In a globalized world, the need for learning a new language becomes inevitable. English is adored as the universal language which adapts itself to any circumstance and with any language. If a speaker speaks in his native tongue, he’ll be able to address his language community only. Whereas, if the same speaker speaks in fluent English, his speech gathers him more attention and audience. English as a foreign language or English as a second language is the method adopted in large scale at various organizations to develop or train the students master the language.

Even though the students excel in learning the language, they inhale the hesitation to speak out their ideas in the newly acquainted language. Until there is a necessity to learn, the language cannot flourish. Development of a person’s language skill especially the communicative skill depends more on the living style, his surrounding, exposure and culture. And this goes more with the necessity and thirst for knowing the language as Audre Lorde points out: “The learning process is something you can invite, literally invite, like a riot.”

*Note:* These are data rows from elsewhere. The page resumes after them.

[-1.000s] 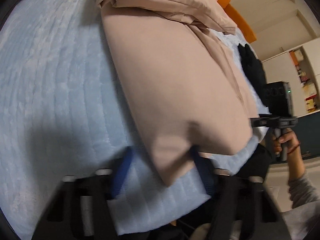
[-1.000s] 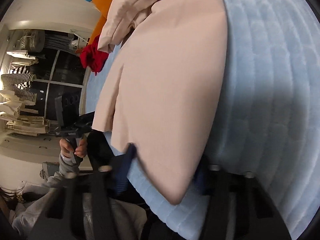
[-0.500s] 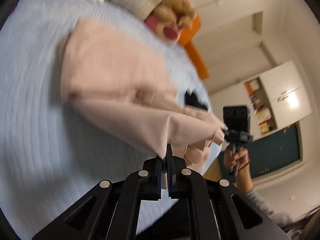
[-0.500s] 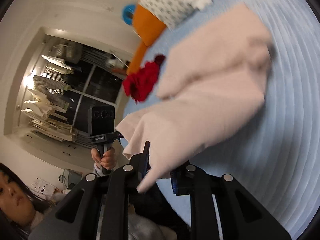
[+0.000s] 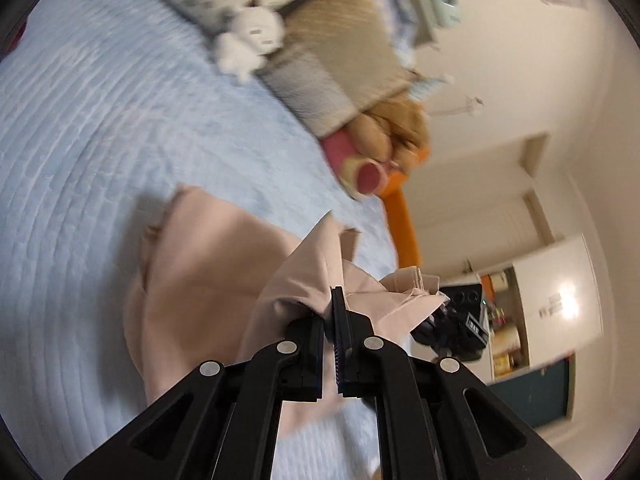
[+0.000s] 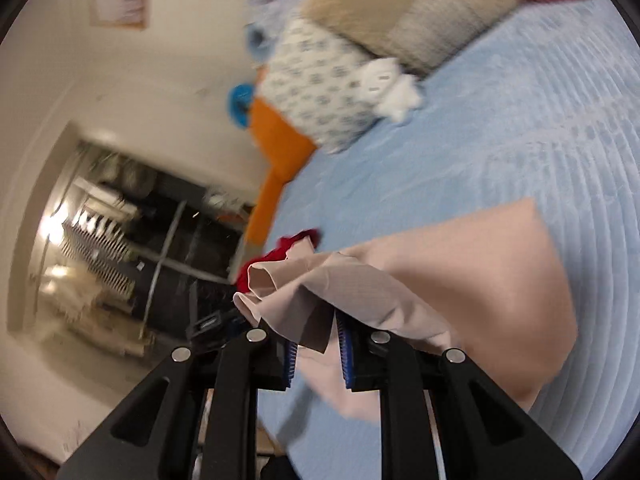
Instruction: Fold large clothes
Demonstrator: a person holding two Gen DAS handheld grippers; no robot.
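Observation:
A large pale pink garment (image 5: 208, 280) lies partly folded on the light blue bedspread (image 5: 80, 140). My left gripper (image 5: 331, 312) is shut on a bunched edge of it, held above the bed. In the right wrist view the same pink garment (image 6: 460, 280) drapes over my right gripper (image 6: 316, 332), whose jaws stand a little apart with the cloth pinched between them. The right gripper (image 5: 460, 320) also shows in the left wrist view, just behind the lifted cloth.
Pillows (image 5: 332, 52), a white plush toy (image 5: 252, 40) and a brown plush toy (image 5: 396, 132) lie at the head of the bed. A red garment (image 6: 280, 256) lies near the bed's edge. An orange bed frame (image 6: 276, 152), a wardrobe and shelves stand beyond.
Both grippers closed on the near edge of the pink garment, lifted it and carried it forward over the rest. The views tilted up toward the pillows.

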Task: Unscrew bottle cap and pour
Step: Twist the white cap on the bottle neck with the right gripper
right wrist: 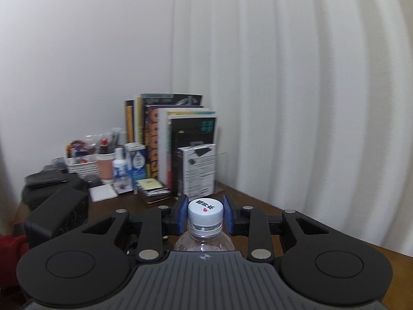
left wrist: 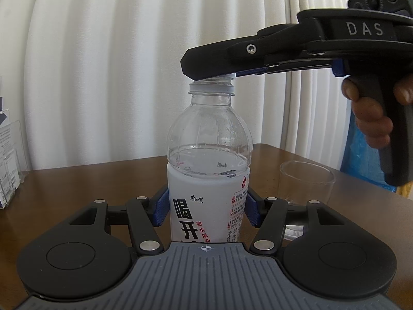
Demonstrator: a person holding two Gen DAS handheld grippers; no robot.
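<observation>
A clear water bottle (left wrist: 206, 139) with a white label stands upright on the wooden table (left wrist: 77, 193), partly filled. My left gripper (left wrist: 205, 205) is shut on its labelled body, blue pads pressing both sides. The right gripper (left wrist: 206, 73) comes in level from the right at the bottle's top, a person's hand (left wrist: 371, 118) on its handle. In the right wrist view, my right gripper (right wrist: 205, 215) is shut on the white cap (right wrist: 205, 211), blue pads against its two sides, the bottle's neck (right wrist: 204, 232) below.
An empty clear glass (left wrist: 307, 183) stands on the table just right of the bottle. White curtains hang behind. Books (right wrist: 178, 139), a white box (right wrist: 200, 170), small bottles and a basket of stationery (right wrist: 85, 160) crowd the table's far end by the wall.
</observation>
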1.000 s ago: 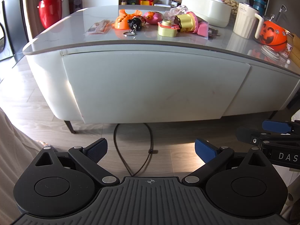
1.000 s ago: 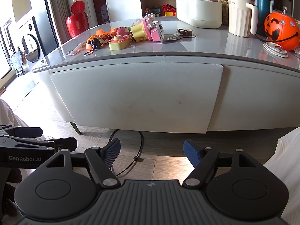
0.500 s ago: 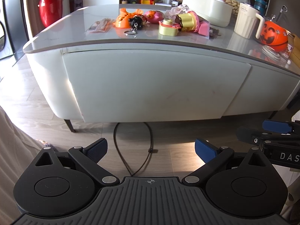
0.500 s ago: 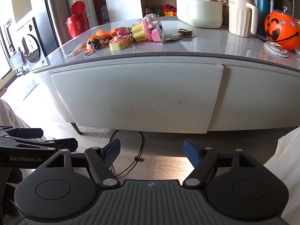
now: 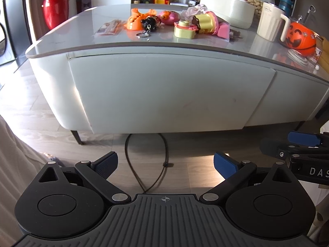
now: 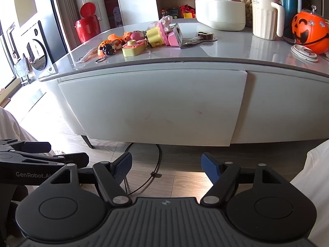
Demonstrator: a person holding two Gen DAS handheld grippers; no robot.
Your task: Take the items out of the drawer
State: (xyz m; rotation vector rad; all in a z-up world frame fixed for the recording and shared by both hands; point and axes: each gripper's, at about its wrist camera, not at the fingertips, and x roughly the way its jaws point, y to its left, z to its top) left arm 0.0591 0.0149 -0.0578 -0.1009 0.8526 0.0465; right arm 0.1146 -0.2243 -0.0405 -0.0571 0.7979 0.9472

The job of the teachers is to invite this riot in each and every individual to enhance a holistic development in them to achieve their goal. From the period of development in language and various trades, the need for knowing each other’s language created the necessity for learning another language. Due to globalization, political and social changes, English emerged as a very important communicative language. From the early 1970s, various methods have been propounded for teaching the language to the unknown learners.

Previously, Grammar-translation method had been the approach followed by the language teachers. This method allowed the learners to learn the basics of language and their grammatical structures in an elaborate way and then imply these learning in translating the passages from the native language to the target language. Gouin’s emphasis on the need to present new teaching items in a context that makes their meaning clear, and the use of gestures and actions to convey the meanings of utterances, are practices that later became part of such approaches and methods as Situational Language Teaching and Total Physical Response. (Richards, 2010, p. 6) Suggestopedia, Silent method, Neurolinguistic Programming, Multiple Intelligences, The Audiolingual Method, The Oral Approach and the Situational Language Teaching, etc. are some methods suggested by Jack C. Richards and Theodore S. Rodgers are adopted in teaching the language to the non-native speakers.

Each method has its pros and cons. The language teacher was given a free hand in adopting to any particular method or can imply any particular module of many methods. According to the classroom’s need, the method of teaching gets modified. When there are numerous modules and methods practiced in teaching the language, various activity-based learning emerged as a new trend among the learners. The problem of poor communication skills grows unabated in India.

Various tasks based on the level of the learners were propounded to exhibit their innate nature in learning. One such task-based strategy in teaching the communicative skills is through literature – storytelling, narrating lifetime incidents, cracking jokes, sharing the day-to-day news in the classroom. Stories give some sort of convenience for the learners. They can either narrate or enact it in their classrooms paving way for exploring new horizons. According to Brumfit and Carter in Literature and Language Teaching insisted:

a literary text is authentic text, real language in context, to which we can respond directly. It offers a context in which exploration and discussion of content (which if appropriately selected can be an important motivation for study) leads on naturally to examination of language . . . Literary texts provide examples of language resources being used to the full, and the reader is placed in an active interactional role in working with and making sense of this language. Thus, literature lessons make for genuine opportunities in group work and/or open-ended exploration by the individual student. (1986, p. 15)

There are various pieces of work combined together to frame the label of literature such as – fiction, drama, non-fiction, poetry, etc. All the literary books need not be fictions. Any piece of interest can be accumulated among the learners to read through the books.